>Pavlov's House (Russian: дoм Пaвлoвa tr. Dom Pavlova) was an apartment building converted into a fortified position, which Red Army defenders held for around 60 days against the Wehrmacht offensive during the Battle of Stalingrad. The siege lasted from 27 September to 25 November 1942 and eventually the Red Army managed to relieve it from the siege... Pavlov ordered the building to be surrounded with four layers of barbed wire and landmines, and set up machine-gun posts in every available window facing the square. In the early stages of the defense, Pavlov discovered that an anti-tank rifle—a PTRS-41—he had mounted on the roof was particularly effective when used to ambush unsuspecting German tanks.
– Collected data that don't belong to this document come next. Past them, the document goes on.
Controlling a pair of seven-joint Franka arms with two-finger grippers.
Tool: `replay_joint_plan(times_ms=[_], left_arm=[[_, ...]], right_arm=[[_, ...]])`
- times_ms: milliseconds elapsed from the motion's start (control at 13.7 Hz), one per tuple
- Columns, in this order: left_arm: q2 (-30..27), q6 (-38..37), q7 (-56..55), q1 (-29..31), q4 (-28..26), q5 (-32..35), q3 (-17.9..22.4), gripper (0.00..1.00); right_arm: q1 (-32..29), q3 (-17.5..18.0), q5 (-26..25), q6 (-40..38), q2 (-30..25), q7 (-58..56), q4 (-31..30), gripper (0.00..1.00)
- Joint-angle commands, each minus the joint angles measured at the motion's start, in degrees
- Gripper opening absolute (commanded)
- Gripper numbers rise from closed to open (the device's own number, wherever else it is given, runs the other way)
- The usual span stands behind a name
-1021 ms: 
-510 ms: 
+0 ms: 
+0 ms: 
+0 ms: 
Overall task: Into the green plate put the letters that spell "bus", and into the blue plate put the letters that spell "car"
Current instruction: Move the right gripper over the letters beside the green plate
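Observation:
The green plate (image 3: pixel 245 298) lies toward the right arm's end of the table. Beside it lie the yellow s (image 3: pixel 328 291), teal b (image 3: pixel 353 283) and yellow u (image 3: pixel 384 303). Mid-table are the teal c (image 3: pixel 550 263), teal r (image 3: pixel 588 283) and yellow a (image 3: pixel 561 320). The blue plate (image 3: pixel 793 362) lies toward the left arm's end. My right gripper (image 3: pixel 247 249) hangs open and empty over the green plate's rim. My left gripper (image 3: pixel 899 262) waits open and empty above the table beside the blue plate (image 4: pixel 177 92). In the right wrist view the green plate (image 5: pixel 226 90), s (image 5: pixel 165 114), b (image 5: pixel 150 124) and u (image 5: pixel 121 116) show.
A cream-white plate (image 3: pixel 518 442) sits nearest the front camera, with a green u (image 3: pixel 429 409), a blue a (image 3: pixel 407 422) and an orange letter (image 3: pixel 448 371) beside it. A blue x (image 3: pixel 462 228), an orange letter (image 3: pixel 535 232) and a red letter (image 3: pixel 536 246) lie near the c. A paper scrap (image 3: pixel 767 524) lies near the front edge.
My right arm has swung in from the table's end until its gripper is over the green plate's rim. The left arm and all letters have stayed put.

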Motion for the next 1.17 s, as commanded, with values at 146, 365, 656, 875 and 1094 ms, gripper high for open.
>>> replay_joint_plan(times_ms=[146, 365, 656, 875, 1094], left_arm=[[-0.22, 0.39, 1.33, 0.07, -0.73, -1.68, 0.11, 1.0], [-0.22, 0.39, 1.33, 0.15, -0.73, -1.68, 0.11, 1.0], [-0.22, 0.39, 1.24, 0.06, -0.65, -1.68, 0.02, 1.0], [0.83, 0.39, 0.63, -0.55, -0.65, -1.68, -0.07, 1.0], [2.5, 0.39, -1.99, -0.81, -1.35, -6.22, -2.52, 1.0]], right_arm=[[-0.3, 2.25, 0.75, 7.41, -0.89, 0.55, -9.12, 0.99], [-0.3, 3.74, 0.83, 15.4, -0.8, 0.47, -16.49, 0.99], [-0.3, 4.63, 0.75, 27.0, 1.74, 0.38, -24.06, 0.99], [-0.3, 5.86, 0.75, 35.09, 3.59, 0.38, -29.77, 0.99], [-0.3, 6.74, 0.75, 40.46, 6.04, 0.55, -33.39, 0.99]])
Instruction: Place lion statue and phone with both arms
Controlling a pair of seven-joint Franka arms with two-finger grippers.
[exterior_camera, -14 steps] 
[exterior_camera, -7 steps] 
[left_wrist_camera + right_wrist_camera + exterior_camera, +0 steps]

Once the tanks had approached to within range of the weapon, their thin turret-roof armor was exposed to AT rifle fire from above, and they were unable to elevate their weapons enough to retaliate
>For better internal communication, Pavlov's soldiers breached the walls in the basement and upper floors, and dug a communications trench to Soviet positions outside.[6] Supplies were brought in via the trench or by boats crossing the river, defying German air raids and shelling. Nevertheless, food and especially water was in short supply. Lacking beds, the soldiers tried to sleep on insulation wool torn off pipes but were subjected to harassing fire every night in order to try to break their resistance.
>The Germans attacked the building several times a day. Each time German infantry or tanks tried to cross the square and to close in on the house, Pavlov's men laid down a withering barrage of machine gun and AT rifle fire from the basement, the windows and the roof.